▶ **ABOUT THIS TASK**
Each line from the one containing "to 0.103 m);" to the end of the data must be copied exactly, the first and last included; no other lines and no pictures belong in the copy.

▶ **DATA EXTRACT**
******************************
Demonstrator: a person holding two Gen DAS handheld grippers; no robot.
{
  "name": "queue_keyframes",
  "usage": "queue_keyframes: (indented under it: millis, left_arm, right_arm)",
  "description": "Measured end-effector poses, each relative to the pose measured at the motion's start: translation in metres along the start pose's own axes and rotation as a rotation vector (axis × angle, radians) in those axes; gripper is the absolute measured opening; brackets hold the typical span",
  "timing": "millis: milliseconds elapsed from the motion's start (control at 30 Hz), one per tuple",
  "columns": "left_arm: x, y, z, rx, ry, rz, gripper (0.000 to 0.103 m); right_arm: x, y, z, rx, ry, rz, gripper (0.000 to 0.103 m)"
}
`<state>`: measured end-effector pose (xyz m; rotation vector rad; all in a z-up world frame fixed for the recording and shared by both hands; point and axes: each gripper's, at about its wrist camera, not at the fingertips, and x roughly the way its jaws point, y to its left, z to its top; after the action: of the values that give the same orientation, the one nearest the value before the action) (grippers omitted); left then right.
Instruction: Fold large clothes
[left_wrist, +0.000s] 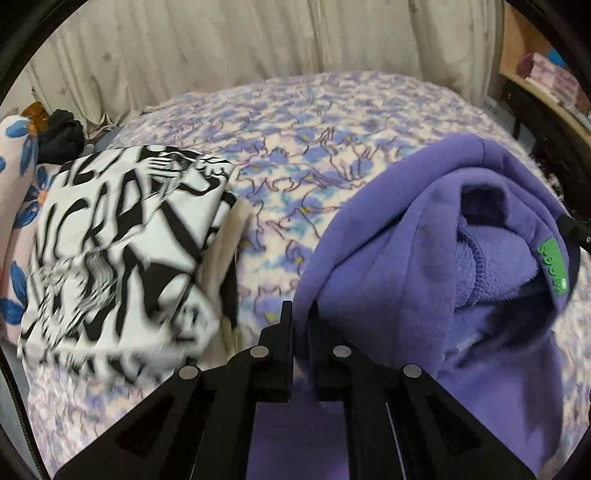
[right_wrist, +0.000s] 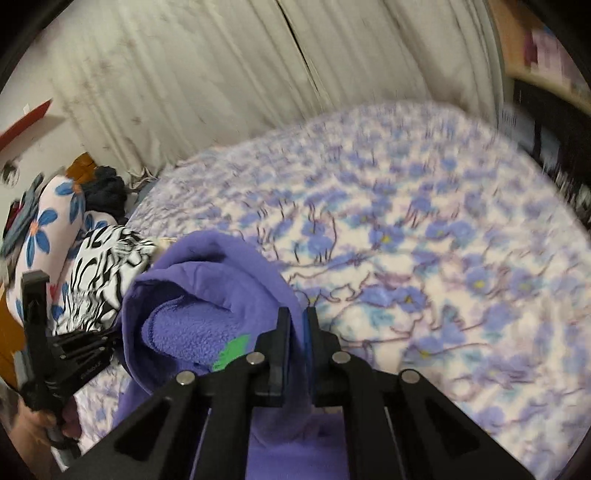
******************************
▶ **ANSWER TO THIS TASK**
  "columns": "left_arm: x, y, z, rx, ry, rz, gripper (0.000 to 0.103 m); right_arm: x, y, z, rx, ry, rz, gripper (0.000 to 0.103 m)"
}
`<state>`: measured end-effector pose (xyz m; rotation vector rad; all in a z-up world frame fixed for the recording and shared by both hands; point and axes: each gripper's, at about its wrist camera, not at the fingertips, and x roughly the way its jaws point, y to its left, z to its top; after the action: of the values that give the same orientation, the one nearest the value before the action) (grippers omitted); left then right.
Instruction: Fold large clothes
[left_wrist, +0.000s] 
[right_wrist, +0.000s] 

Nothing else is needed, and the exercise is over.